Datalog is central to our work. First, it provides a concise and declarative way to express CRDT semantics as relations over events and visibility. Second, its monotonic, bottom-up evaluation model aligns naturally with CRDT semantics, where state is derived deterministically from a growing set of observed events. Third, Datalog specifications are executable, enabling systematic testing without committing to a concrete distributed implementation.
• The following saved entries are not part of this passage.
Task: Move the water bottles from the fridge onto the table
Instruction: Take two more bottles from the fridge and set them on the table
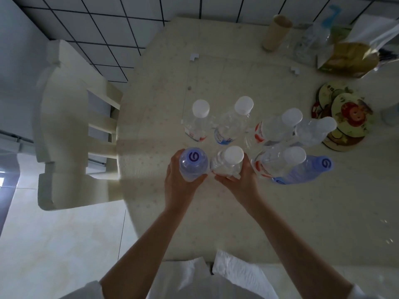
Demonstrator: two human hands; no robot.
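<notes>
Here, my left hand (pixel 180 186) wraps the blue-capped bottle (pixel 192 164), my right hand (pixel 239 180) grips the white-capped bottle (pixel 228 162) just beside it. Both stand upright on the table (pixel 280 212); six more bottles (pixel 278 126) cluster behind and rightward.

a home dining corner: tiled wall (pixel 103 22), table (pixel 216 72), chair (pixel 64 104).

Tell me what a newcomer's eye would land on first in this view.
First, the two hands at the centre: the left hand grips a blue-capped bottle and the right hand grips a white-capped bottle, side by side on the table. Around them stands a cluster of six more bottles, with cartoon coasters at the right.
</notes>
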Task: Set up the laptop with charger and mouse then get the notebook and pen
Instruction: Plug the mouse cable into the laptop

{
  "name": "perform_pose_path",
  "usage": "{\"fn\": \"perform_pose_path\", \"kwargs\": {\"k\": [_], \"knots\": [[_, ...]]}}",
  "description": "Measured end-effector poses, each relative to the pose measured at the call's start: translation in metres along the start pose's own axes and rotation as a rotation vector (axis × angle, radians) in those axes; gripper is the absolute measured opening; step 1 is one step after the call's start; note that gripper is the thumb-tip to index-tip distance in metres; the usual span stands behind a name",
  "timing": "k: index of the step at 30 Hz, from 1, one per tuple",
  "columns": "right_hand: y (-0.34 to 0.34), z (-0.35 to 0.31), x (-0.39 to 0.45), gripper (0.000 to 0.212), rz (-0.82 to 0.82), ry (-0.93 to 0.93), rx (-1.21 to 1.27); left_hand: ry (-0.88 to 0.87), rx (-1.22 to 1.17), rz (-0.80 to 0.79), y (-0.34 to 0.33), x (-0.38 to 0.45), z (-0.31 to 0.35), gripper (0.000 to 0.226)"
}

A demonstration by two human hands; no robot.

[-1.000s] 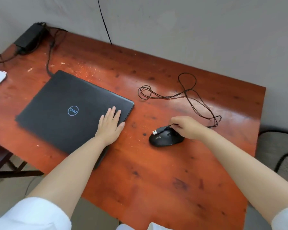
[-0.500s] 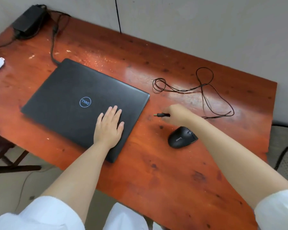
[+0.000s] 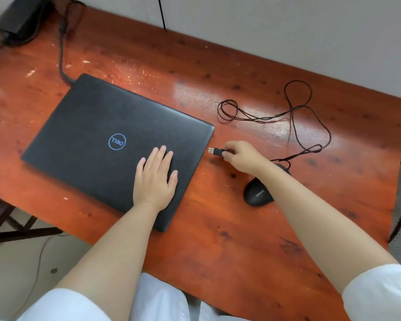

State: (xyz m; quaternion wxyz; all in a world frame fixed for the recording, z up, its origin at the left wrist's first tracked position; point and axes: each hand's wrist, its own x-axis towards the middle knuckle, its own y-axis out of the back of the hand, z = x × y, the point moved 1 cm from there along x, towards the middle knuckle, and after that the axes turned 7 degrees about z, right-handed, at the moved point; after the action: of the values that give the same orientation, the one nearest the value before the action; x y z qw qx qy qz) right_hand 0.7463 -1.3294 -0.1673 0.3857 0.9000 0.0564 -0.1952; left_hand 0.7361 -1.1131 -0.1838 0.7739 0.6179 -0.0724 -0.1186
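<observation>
The right hand (image 3: 243, 156) pinches the USB plug (image 3: 215, 151) just off the closed laptop (image 3: 97, 135)'s right edge — metal tip pointing at it, not touching. The left hand (image 3: 155, 179) lies flat, fingers together, on the lid. The mouse (image 3: 257, 193) sits near the right forearm, its cable (image 3: 294, 114) looped behind — bare table (image 3: 229, 251) in front.

Bench (image 3: 252, 246) reddish-orange wood, dark knots, pale scuffs at 11 o'clock. Laptop (image 3: 97, 135) matte black, blue ring logo. Mouse (image 3: 257, 193) black, grey lettering. Mouse cable (image 3: 296, 112) black; USB plug (image 3: 214, 151) black with silver tip. Charger brick (image 3: 19, 17) black. Sleeves (image 3: 380, 295) white. Wall (image 3: 287, 31) grey.
</observation>
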Motion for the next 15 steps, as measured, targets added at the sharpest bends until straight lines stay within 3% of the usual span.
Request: {"fn": "perform_pose_path", "kwargs": {"k": [3,6,10,15], "knots": [[-0.003,-0.001,-0.004,0.025,0.180,0.100,-0.042,0.003,-0.003,-0.002,0.000,0.000,0.000,0.047],[-0.011,0.003,-0.005,0.028,0.108,0.234,-0.362,0.006,-0.015,-0.005,0.001,0.000,0.000,0.047],[-0.010,0.012,0.005,0.049,0.073,0.259,-0.635,0.010,-0.005,-0.007,0.001,0.000,0.000,0.047],[-0.004,0.013,0.003,0.037,0.118,0.347,-0.529,0.019,-0.016,-0.008,0.002,0.000,0.002,0.047]]}}
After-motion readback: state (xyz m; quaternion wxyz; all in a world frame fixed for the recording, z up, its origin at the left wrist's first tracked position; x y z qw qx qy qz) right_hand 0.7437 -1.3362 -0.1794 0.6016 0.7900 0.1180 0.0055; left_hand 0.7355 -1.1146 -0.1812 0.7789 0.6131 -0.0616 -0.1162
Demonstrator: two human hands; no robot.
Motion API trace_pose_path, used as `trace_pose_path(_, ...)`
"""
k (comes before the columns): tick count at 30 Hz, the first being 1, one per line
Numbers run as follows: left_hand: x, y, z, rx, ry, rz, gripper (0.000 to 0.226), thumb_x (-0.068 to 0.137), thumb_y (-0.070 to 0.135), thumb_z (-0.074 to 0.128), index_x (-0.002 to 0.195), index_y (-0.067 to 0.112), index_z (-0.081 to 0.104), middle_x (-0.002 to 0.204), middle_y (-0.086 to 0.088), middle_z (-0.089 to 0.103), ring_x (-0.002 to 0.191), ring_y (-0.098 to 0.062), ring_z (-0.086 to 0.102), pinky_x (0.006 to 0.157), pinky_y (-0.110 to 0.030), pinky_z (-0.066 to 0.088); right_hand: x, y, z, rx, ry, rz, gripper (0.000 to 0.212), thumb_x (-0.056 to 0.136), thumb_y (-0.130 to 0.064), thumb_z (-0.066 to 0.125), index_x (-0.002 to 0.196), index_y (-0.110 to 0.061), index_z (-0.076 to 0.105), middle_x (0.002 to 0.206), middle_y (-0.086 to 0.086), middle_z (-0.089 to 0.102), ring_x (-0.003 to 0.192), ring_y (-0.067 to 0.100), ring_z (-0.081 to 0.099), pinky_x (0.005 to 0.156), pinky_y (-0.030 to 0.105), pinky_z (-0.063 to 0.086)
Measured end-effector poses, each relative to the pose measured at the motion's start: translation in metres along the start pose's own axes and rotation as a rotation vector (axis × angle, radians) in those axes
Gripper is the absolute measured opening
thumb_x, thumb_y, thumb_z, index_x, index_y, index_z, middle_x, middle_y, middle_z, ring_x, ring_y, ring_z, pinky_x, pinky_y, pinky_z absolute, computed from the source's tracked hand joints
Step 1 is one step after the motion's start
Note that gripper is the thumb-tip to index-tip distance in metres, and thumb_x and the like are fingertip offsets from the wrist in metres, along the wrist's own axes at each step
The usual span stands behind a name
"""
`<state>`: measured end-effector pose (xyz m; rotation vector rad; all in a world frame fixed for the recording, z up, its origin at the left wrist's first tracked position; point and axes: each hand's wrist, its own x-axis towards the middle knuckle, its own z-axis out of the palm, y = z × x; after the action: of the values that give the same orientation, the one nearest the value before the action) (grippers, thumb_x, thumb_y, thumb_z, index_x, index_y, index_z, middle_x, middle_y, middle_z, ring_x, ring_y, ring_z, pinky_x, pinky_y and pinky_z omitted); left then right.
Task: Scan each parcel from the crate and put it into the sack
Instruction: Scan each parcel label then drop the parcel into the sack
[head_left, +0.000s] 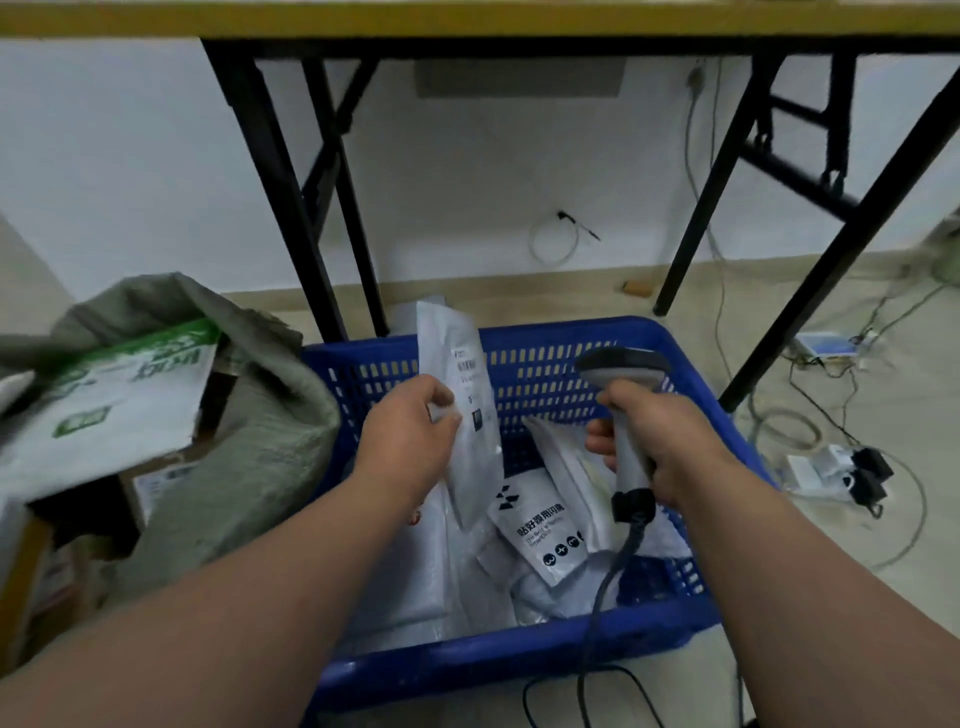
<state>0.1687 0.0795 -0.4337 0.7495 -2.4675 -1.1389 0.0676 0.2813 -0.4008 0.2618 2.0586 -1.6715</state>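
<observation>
Now the left hand (410, 426) lifts a flat white parcel (462, 410) upright above the blue crate (519, 660), fingers (441, 402) pinching its left edge so the printed face turns toward the scanner (626, 410). The right hand (660, 452) grips that scanner's handle, head aimed left at the parcel, its cable trailing near. The parcel looks thin, glossy, pale, with small dark print. More white parcels (540, 535) lie in the crate; the grey sack (260, 441) gapes open at left, boxes already inside, handy for the drop.

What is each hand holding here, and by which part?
Left hand pinches a white parcel at its left edge; right hand grips the scanner by its handle.
</observation>
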Motion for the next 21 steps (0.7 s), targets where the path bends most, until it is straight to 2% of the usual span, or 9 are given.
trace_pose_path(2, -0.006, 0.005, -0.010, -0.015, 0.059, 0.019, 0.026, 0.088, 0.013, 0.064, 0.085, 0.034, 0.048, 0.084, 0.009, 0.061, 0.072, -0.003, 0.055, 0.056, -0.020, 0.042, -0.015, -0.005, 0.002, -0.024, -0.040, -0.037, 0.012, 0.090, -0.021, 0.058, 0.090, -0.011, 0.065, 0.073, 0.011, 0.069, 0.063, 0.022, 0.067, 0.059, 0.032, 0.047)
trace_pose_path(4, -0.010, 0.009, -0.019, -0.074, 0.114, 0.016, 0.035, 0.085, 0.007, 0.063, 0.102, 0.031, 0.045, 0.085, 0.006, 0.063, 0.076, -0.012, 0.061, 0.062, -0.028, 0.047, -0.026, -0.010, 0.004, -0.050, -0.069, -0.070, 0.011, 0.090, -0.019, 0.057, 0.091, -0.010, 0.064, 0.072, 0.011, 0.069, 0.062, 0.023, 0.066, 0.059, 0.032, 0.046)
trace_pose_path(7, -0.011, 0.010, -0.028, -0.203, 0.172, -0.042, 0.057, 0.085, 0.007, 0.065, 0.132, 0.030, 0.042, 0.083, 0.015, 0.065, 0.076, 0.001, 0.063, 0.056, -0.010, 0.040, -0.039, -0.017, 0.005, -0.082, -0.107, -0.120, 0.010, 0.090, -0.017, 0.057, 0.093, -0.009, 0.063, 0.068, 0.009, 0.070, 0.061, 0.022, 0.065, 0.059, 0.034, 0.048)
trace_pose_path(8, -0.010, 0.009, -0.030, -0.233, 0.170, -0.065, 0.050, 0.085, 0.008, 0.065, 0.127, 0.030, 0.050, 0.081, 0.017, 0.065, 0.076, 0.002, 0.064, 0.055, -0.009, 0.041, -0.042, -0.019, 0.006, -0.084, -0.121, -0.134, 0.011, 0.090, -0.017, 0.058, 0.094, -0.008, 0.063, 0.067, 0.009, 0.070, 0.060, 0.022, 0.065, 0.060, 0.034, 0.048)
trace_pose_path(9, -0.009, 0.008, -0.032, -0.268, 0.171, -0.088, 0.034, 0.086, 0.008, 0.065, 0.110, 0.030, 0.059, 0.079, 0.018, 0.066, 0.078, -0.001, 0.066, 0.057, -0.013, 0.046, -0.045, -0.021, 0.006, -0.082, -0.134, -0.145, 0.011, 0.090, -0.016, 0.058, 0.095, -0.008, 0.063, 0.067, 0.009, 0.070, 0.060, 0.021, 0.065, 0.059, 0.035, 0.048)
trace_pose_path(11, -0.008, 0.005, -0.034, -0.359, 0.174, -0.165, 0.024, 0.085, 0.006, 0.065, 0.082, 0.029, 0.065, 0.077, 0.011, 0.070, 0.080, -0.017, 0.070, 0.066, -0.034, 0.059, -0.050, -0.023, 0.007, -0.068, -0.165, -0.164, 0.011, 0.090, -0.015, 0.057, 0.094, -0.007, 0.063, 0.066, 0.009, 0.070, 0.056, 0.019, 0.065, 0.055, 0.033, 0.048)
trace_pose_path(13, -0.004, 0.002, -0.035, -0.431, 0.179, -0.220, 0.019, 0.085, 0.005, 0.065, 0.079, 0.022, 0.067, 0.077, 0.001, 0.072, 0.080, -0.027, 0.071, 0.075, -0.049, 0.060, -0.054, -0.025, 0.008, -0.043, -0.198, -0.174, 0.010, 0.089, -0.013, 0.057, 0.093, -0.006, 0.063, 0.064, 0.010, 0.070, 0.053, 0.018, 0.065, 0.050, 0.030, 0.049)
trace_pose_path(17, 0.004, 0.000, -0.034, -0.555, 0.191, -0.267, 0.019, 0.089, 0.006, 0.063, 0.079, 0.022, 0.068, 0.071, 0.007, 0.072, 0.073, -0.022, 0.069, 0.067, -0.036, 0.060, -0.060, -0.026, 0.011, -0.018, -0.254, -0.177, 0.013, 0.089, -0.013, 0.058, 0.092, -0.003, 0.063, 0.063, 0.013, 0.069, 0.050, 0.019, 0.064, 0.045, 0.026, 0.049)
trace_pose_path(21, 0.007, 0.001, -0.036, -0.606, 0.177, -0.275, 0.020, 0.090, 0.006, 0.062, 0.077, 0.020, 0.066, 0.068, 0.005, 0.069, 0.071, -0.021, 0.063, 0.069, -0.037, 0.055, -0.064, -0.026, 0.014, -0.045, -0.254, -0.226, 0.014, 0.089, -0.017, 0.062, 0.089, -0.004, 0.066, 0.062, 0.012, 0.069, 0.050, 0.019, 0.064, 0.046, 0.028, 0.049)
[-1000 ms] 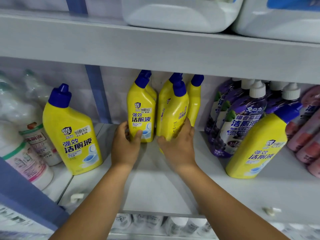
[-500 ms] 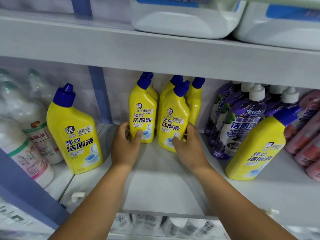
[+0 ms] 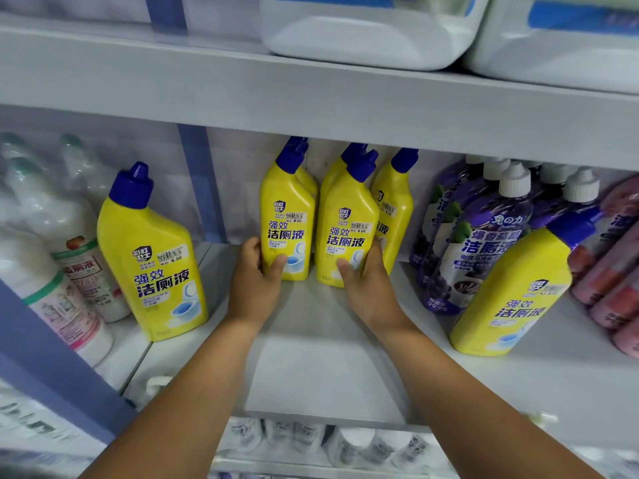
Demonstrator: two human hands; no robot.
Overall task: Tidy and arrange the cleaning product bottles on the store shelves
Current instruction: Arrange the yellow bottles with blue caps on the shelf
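Note:
Several yellow toilet-cleaner bottles with blue caps stand at the back of the middle shelf (image 3: 321,375). My left hand (image 3: 256,281) grips the base of the left yellow bottle (image 3: 287,219), thumb on its label. My right hand (image 3: 366,285) grips the base of the neighbouring yellow bottle (image 3: 347,229), which stands upright with its label facing me. More yellow bottles stand behind these two, one at the right (image 3: 396,205). A separate yellow bottle (image 3: 152,257) stands at the front left, and another (image 3: 515,295) leans at the front right.
White bottles with green bands (image 3: 58,271) crowd the left side behind a blue upright (image 3: 200,181). Purple bottles with white caps (image 3: 484,236) and pink bottles (image 3: 615,278) fill the right. The upper shelf (image 3: 311,98) carries large white jugs (image 3: 373,32). More bottles show on the shelf below.
My right hand has turned its yellow bottle from side-on to label-forward and set it upright beside the left one. My left hand has kept its hold on the left bottle.

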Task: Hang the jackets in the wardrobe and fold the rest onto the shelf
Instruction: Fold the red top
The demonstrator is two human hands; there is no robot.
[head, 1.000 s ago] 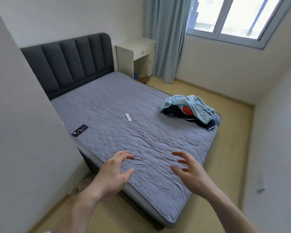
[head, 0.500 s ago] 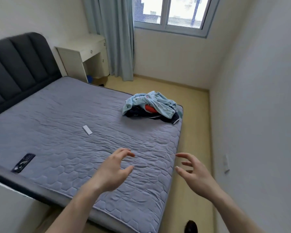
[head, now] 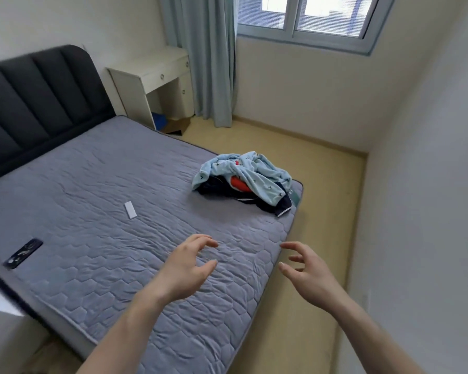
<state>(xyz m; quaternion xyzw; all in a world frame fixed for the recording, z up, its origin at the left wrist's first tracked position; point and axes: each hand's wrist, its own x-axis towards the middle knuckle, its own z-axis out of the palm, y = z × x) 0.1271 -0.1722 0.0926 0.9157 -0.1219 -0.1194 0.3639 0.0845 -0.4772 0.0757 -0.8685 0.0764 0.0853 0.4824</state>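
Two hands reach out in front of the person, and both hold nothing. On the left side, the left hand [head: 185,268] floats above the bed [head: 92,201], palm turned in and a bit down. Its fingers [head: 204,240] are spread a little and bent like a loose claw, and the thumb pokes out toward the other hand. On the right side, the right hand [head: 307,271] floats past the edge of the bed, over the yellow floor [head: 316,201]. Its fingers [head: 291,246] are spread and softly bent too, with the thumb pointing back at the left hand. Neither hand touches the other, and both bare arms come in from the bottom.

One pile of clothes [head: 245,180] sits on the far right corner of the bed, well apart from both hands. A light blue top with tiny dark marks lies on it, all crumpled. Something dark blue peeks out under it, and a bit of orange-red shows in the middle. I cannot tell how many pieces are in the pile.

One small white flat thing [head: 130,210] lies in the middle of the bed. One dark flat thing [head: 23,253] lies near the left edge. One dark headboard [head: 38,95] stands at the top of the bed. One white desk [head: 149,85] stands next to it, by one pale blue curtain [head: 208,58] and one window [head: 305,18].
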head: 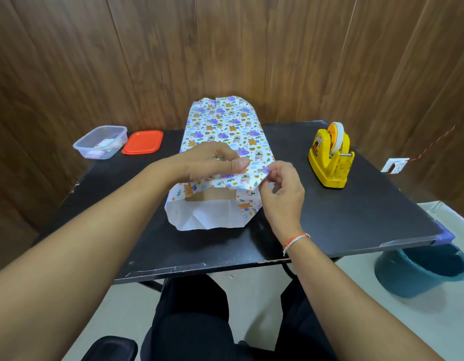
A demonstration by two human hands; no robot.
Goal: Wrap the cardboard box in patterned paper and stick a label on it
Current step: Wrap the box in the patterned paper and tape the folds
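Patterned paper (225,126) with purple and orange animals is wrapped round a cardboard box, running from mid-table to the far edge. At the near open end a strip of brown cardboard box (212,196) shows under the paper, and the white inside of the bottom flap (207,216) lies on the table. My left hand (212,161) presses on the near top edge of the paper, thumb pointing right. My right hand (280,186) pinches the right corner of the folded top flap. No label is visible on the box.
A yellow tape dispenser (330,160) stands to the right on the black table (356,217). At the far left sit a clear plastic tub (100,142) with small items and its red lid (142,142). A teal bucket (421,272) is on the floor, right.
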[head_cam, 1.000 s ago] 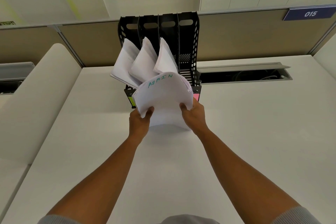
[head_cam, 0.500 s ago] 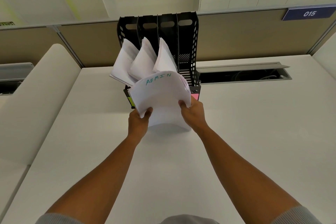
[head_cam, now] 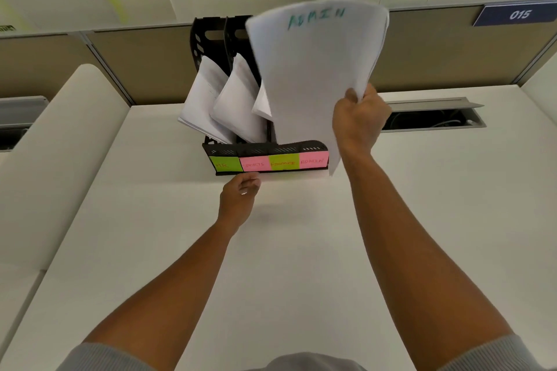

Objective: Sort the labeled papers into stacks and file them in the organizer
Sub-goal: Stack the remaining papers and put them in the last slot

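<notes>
A black file organizer (head_cam: 265, 149) stands at the back of the white desk, its front carrying green and pink labels for its slots. Three slots on the left hold leaning white paper stacks (head_cam: 235, 99). My right hand (head_cam: 358, 117) grips a stack of white sheets marked ADMIN (head_cam: 313, 69) by its right edge, raised upright above and in front of the organizer's right side, hiding the right slots. My left hand (head_cam: 239, 196) hovers low just in front of the organizer's labels, fingers loosely curled, holding nothing.
A beige partition (head_cam: 135, 63) runs behind the desk with a blue 015 sign (head_cam: 517, 15). An open cable tray (head_cam: 434, 117) lies right of the organizer. A white rounded panel (head_cam: 54, 159) borders the desk's left side.
My left hand let go of the ADMIN stack and dropped toward the desk. My right hand lifted the stack up high, uncovering the organizer's coloured labels.
</notes>
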`<state>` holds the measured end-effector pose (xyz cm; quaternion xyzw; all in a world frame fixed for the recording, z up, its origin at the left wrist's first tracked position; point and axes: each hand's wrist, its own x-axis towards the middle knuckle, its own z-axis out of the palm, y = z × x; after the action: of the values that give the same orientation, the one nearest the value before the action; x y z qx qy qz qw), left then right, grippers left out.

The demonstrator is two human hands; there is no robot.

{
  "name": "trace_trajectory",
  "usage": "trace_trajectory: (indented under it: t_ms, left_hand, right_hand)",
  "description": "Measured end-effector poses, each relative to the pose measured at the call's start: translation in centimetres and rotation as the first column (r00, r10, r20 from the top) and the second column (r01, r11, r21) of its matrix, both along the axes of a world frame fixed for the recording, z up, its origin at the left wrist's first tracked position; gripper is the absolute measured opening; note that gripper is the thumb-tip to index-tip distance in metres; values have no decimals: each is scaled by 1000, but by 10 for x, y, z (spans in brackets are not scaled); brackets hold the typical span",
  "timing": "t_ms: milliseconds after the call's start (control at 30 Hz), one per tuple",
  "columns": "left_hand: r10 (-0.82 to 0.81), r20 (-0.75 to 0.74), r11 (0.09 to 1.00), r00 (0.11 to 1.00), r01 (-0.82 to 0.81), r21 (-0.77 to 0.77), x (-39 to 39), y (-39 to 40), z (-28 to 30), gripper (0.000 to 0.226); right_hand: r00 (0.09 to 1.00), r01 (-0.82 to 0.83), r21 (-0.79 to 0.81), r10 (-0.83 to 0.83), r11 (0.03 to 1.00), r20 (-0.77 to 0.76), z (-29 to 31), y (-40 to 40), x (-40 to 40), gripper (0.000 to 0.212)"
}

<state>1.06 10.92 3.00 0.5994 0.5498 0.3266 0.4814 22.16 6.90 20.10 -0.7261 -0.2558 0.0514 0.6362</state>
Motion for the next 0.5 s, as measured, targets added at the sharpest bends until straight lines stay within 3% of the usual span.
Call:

We implement the framework in CRDTLog, a Datalog-based system built on the Soufflé engine. CRDTLog provides a library of declarative specifications for basic, nested, and composite CRDTs, as well as tools to generate operation contexts and compare semantic outcomes. To the best of our knowledge, this is the first work to systematically use Datalog as a foundation for prototyping and analyzing complex CRDTs and their compositions. We make the following contributions:
-
• We present an extended declarative framework for specifying the semantics of CRDTs and collaborative applications based on operation contexts.
-
• We implement the framework in Soufflé and provide a library of classical, nested, and composite CRDT specifications, including two CRDT-based composite realizations of collaborative graph applications.
-
• We present a case study on collaborative graphs that demonstrates how abstract semantic specifications support CRDT composition choices and expose non-obvious concurrency behaviors.
-
• We evaluate the approach empirically, assessing semantic equivalence between abstract specifications and composite realizations across a set of generated executions.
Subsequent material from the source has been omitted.